■ **BRIEF**
Set down exactly the lines below, starting at the one that contains "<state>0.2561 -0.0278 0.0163" and ending at the one that contains "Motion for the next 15", with both of those lines included and nothing else.

■ **DATASET RECORDS**
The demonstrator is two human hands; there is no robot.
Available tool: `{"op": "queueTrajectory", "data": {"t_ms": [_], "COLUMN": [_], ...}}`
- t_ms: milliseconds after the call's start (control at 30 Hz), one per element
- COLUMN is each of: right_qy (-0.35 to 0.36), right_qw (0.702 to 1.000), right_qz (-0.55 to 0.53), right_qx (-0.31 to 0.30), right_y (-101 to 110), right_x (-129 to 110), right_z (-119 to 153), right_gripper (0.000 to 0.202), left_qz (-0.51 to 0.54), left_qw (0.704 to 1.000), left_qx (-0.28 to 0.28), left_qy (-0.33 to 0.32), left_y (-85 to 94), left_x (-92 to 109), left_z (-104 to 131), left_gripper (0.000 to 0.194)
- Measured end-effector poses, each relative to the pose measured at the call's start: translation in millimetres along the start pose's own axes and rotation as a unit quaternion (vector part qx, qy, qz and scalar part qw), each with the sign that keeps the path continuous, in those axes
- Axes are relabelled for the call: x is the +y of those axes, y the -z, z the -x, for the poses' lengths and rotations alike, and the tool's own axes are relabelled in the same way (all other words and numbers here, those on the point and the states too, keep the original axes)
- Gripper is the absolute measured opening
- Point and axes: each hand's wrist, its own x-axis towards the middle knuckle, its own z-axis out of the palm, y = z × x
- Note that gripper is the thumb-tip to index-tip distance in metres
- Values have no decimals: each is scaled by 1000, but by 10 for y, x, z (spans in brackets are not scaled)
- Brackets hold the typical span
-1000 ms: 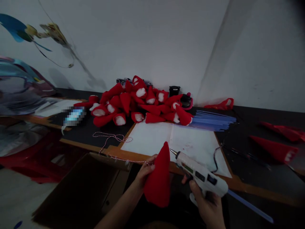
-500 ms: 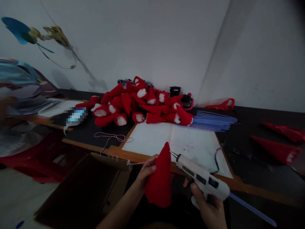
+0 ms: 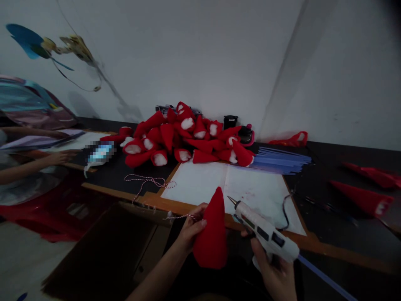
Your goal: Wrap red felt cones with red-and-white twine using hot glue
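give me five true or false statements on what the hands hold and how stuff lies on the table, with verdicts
1. The left hand holds a red cone. True.
2. The right hand holds a pair of scissors. False: it holds a white glue gun.
3. A heap of red cones lies on the far side of the white sheet. True.
4. The bluish sticks lie to the left of that heap. False: they lie to its right.
5. White stuffing shows at the ends of several cones in the heap. True.
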Motion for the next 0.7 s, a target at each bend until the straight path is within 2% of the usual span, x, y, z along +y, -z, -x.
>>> {"op": "queueTrajectory", "data": {"t_ms": [100, 200, 267, 367, 433, 500, 600, 700], "right_qy": [18, 88, 128, 150, 143, 123, 87, 46], "right_qw": [999, 995, 988, 982, 982, 985, 991, 996], "right_qz": [12, 53, 82, 106, 107, 92, 54, 26], "right_qx": [37, 20, 0, 36, 67, 80, 90, 73], "right_y": [39, 117, 145, 116, 72, 29, -18, -39], "right_x": [59, 149, 211, 301, 345, 361, 310, 198], "right_z": [-8, -47, -71, -82, -80, -77, -50, 7], "right_gripper": [28, 27, 24, 29, 35, 40, 41, 36], "left_qz": [-69, -210, -332, -469, -506, -522, -540, -552], "left_qw": [997, 974, 933, 849, 809, 786, 767, 758], "left_qx": [-2, 17, 64, 116, 123, 130, 137, 143], "left_qy": [-37, -85, -126, -215, -273, -305, -319, -317], "left_y": [-13, -67, -116, -177, -202, -219, -236, -240], "left_x": [9, 24, 30, 26, 21, 21, 28, 25], "left_z": [-3, 12, 35, 69, 84, 93, 104, 114], "left_gripper": [45, 40, 37, 36, 37, 38, 38, 37]}}
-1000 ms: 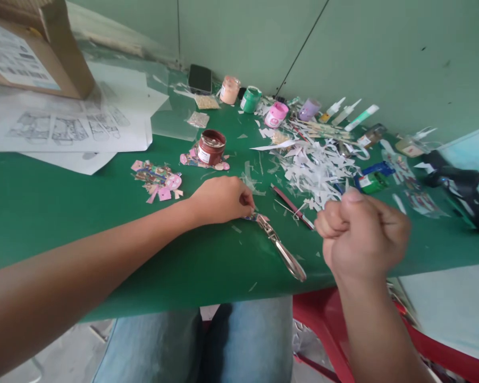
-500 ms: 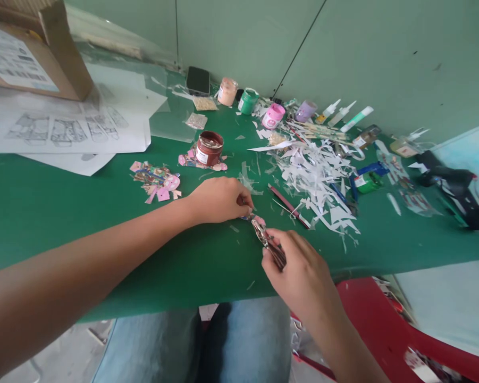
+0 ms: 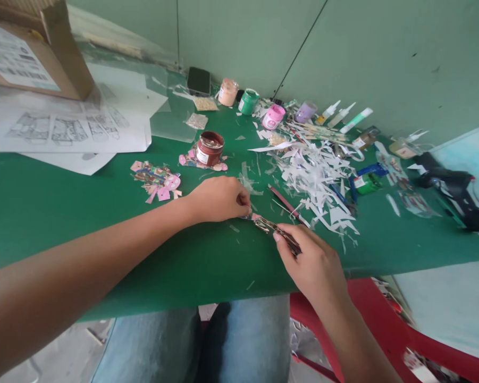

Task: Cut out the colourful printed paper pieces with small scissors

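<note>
Hand tool (image 3: 270, 225): shiny silver metal, plier-like, slim, with two long handles. Handles partly covered by the right hand (image 3: 313, 256); head points leftward and slightly up in view, at the edge of the small piece. Whether its jaws grip the piece: too small to tell. Small piece (image 3: 256, 216): flat, pink and blue, one end at the fingertips of the left hand (image 3: 223, 199), other end exposed.

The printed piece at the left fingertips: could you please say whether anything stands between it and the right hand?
Only the metal tool in the right hand, its head at the pink end of the printed piece; nothing else visible intervenes.
</note>
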Demonstrator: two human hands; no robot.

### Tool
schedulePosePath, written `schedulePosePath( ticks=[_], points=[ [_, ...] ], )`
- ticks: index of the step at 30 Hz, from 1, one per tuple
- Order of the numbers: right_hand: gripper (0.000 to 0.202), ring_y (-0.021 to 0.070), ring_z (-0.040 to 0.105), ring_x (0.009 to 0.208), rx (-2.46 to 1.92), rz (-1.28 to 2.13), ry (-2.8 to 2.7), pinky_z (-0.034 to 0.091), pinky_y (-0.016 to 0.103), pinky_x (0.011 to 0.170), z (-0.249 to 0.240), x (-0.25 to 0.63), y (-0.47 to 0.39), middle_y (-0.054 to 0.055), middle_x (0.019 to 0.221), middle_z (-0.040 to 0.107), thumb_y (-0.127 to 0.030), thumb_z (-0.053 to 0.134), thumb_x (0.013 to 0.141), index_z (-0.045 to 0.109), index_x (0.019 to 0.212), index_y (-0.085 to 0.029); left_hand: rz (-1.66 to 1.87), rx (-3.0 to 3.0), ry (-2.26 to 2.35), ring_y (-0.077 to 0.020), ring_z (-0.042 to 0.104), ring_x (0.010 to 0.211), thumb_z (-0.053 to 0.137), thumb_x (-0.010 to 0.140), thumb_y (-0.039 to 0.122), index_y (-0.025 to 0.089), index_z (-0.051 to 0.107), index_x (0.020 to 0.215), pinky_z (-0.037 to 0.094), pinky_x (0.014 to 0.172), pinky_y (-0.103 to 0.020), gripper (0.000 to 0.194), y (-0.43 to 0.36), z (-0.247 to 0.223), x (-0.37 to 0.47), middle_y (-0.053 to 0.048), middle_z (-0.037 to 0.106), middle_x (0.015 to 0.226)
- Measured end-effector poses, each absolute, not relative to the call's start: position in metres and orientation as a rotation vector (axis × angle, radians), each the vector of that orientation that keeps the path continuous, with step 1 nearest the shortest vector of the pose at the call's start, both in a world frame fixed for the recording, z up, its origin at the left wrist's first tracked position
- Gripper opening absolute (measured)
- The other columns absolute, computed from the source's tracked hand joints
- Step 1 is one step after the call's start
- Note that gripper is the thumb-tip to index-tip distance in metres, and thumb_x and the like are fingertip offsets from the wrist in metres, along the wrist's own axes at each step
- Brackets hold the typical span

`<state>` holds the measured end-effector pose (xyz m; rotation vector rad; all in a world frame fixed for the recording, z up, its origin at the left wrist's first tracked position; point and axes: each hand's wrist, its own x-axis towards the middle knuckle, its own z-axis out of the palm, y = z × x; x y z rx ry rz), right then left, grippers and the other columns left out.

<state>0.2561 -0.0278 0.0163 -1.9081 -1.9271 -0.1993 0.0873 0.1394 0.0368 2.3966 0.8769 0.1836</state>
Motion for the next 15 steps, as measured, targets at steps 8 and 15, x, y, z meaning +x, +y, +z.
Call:
schedulePosePath(
  ticks=[8,15],
  points=[
    [0.018,0.0171,0.066,0.071,-1.898,-0.357,-1.949,0.045,0.027,0.059,0.014,0.247,-0.029,0.005,0.082,0.070,-0.028,0.049,0.097,0.064,0.099,-0.019,0.190,2.325,0.878,-0.0153,0.063,0.066,0.063,0.072,0.030,0.022,0.076,0.074,0.041,0.057,-0.024,0.016,0.139,0.039,0.087,0.000,0.074,0.075],
    [0.014,0.0154,0.063,0.069,-1.877,-0.437,-2.014,0.044,0.026,0.060,0.015,0.244,-0.033,0.003,0.079,0.068,-0.025,0.052,0.096,0.064,0.099,-0.018,0.201,2.312,0.888,-0.0151,0.063,0.065,0.063,0.071,0.028,0.021,0.075,0.071,0.041,0.057,-0.025,0.014,0.138,0.040,0.086,0.000,0.074,0.074]
  ],
)
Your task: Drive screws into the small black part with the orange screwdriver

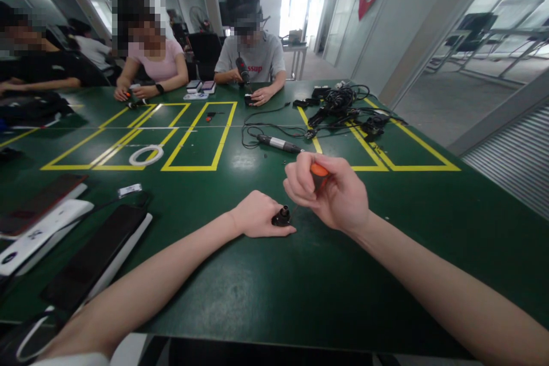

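Note:
My left hand (262, 215) rests on the green tabletop, its fingers and thumb closed around a small black part (282, 217) with a short round stub pointing up. Just right of it and a little higher is my right hand (332, 191), wrapped round an orange-and-black screwdriver handle (319, 172). A thin shaft slants down from the handle toward the black part. I cannot tell whether the tip touches it. Beyond my right hand lies a dark pen-shaped electric screwdriver (278, 143) with a grey band and a cord.
A tangle of black cables (341, 103) lies at the back right. At left are a dark phone (96, 254), a white power bank (38, 234) and a white ring (146, 154). Yellow tape (189, 168) marks the green table. Across it, a person (253, 48) holds a power driver (242, 70).

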Demonstrator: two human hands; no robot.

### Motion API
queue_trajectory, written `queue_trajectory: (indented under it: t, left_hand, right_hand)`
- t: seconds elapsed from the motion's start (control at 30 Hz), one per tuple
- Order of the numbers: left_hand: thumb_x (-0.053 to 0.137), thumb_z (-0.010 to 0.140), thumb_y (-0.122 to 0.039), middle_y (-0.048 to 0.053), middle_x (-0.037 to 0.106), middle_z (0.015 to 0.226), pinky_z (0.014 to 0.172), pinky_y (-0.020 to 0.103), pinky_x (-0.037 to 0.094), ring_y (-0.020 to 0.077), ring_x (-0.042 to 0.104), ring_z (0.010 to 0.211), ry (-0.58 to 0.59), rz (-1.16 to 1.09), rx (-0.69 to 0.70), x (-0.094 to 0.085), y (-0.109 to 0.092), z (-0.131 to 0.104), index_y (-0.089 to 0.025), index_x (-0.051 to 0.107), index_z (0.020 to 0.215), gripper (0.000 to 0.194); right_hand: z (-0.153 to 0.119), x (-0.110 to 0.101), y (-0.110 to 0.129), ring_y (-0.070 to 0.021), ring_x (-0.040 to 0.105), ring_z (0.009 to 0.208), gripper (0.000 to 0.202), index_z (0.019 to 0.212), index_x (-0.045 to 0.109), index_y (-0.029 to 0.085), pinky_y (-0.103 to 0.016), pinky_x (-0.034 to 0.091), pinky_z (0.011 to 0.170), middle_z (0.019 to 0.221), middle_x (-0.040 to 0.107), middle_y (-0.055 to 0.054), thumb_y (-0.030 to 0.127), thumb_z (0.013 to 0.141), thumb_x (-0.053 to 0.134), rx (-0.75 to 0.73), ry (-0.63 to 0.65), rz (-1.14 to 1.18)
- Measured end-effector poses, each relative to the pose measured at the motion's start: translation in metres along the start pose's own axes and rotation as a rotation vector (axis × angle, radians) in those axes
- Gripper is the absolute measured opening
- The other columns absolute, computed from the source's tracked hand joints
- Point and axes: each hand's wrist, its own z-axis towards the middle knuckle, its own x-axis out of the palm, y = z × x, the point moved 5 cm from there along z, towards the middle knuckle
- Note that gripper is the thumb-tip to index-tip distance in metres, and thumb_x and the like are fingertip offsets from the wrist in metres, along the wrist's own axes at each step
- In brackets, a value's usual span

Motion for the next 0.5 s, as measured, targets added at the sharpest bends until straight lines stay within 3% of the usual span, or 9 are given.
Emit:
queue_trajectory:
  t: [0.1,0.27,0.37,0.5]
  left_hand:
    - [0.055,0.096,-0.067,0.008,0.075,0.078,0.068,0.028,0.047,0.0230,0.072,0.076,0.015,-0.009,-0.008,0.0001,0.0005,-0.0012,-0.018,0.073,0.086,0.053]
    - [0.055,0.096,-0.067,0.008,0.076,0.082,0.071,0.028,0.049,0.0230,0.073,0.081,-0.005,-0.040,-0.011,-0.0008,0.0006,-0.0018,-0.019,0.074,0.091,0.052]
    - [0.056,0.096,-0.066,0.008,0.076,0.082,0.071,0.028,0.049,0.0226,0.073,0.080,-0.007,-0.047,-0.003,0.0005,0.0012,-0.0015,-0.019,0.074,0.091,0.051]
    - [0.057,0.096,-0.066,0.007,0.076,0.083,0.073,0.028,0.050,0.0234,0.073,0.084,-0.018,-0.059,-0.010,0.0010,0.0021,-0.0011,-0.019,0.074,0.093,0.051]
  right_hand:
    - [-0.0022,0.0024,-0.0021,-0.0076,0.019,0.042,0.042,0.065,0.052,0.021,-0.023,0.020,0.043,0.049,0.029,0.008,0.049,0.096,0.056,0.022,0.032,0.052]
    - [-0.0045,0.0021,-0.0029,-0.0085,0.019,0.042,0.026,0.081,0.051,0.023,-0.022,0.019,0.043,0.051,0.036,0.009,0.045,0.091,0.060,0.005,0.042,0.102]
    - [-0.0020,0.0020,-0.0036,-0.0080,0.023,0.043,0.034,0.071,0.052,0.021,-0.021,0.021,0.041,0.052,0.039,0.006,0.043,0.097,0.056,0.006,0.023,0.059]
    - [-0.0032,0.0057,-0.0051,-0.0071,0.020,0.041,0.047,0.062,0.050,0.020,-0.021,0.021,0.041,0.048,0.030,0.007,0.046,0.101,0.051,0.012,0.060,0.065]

■ **ANSWER AREA**
<state>0.2561 -0.0278 0.0163 -1.9081 -1.9271 -0.1993 0.0873 0.1394 0.0368 2.3966 0.8769 0.1836</state>
Motion for the next 15 steps, as measured, targets at steps 8 and 15, x, y, z meaning +x, +y, +z.

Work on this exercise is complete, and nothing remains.